● **Work instruction**
Only the lines with the string "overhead" are needed; return each of them from the entries below.

● **Exercise input**

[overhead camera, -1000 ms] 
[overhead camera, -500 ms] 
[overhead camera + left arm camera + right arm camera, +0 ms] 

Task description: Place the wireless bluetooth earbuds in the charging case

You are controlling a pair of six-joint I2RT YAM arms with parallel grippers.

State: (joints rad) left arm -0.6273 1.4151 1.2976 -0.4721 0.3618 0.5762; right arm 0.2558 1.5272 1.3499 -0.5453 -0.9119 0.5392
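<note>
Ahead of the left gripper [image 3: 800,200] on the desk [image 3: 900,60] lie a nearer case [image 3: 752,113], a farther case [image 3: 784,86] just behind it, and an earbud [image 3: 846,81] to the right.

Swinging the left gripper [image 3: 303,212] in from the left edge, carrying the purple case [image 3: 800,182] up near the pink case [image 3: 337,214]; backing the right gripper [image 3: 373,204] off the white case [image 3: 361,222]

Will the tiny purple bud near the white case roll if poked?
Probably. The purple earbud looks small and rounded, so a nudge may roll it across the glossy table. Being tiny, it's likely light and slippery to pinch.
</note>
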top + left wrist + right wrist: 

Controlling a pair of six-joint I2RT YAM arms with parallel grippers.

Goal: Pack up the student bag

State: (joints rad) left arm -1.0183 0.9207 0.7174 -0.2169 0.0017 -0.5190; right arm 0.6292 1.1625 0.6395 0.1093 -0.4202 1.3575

● **Written solution**
[overhead camera, -1000 ms] 
[overhead camera, -500 ms] 
[overhead camera + left arm camera + right arm camera, +0 ms] 

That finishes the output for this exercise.